Deux mois après une élection contestée, l’Ouganda ressemble à un pays à deux vitesses. D’un côté, le président Yoweri Museveni, 81 ans, prépare sa cérémonie d’investiture pour un septième mandat consécutif. De l’autre, son principal rival, Bobi Wine, vient de quitter le pays après avoir passé près de deux mois dans la clandestinité.
Robert Kyagulanyi, dit Bobi Wine, a annoncé le 14 mars avoir quitté l’Ouganda pour mener des « engagements critiques » à l’étranger, sans préciser ni sa destination ni la date exacte de son départ. Il était en clandestinité depuis le lendemain du scrutin du 15 janvier, au cours duquel la Commission électorale a déclaré Museveni vainqueur avec 71,65 % des suffrages.
Les faits entourant cette élection sont troublants. L’élection a été largement condamnée par les organisations de défense des droits humains, qui ont dénoncé la coupure d’internet, les violences électorales, les restrictions imposées à l’opposition et l’exclusion de plusieurs observateurs internationaux. Bobi Wine avait dénoncé « le bourrage des bulletins, la prise de contrôle militaire des élections, la détention de nos dirigeants et agents de vote ».
La situation s’est encore dégradée après le scrutin. Le chef de l’armée ougandaise, Muhoozi Kainerugaba, fils du président Museveni — avait publié un message évoquant la mort de l’opposant sur les réseaux sociaux avant de le supprimer. Ces déclarations ont suscité des appels à des sanctions contre Kampala aux États-Unis et au Royaume-Uni.
Désormais à l’étranger, Bobi Wine affirme vouloir mobiliser la communauté internationale et plaider en faveur de sanctions contre le régime ougandais, avant de retourner en Ouganda : « Après avoir mené à bien mon travail sur la scène internationale, je reviendrai dans mon pays et laisserai le régime faire ce qu’il veut de moi. »
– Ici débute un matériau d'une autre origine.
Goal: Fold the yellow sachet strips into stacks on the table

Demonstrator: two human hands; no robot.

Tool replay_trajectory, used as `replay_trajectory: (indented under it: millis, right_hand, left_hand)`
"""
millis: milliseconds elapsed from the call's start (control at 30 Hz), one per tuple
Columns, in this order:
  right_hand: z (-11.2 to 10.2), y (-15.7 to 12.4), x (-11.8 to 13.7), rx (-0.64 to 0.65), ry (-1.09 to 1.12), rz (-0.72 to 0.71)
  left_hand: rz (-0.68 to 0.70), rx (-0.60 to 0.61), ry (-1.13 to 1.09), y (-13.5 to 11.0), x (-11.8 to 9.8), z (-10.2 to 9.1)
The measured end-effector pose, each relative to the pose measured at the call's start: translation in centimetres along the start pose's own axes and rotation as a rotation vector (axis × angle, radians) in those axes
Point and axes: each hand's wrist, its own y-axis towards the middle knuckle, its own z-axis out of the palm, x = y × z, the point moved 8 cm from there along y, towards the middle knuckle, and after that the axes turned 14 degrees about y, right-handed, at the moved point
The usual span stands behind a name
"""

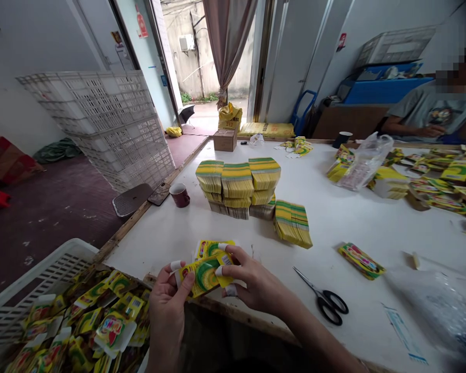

Plus de 70 % de la population ougandaise a moins de 30 ans et n’a connu que Museveni au pouvoir depuis 1986. Cette jeunesse, qui avait massivement soutenu Bobi Wine, regarde aujourd’hui son champion en exil et son président entamer un mandat de plus. L’Ouganda illustre, à sa façon, la fracture profonde entre les aspirations d’une jeunesse africaine connectée et des systèmes politiques qui résistent, coûte que coûte.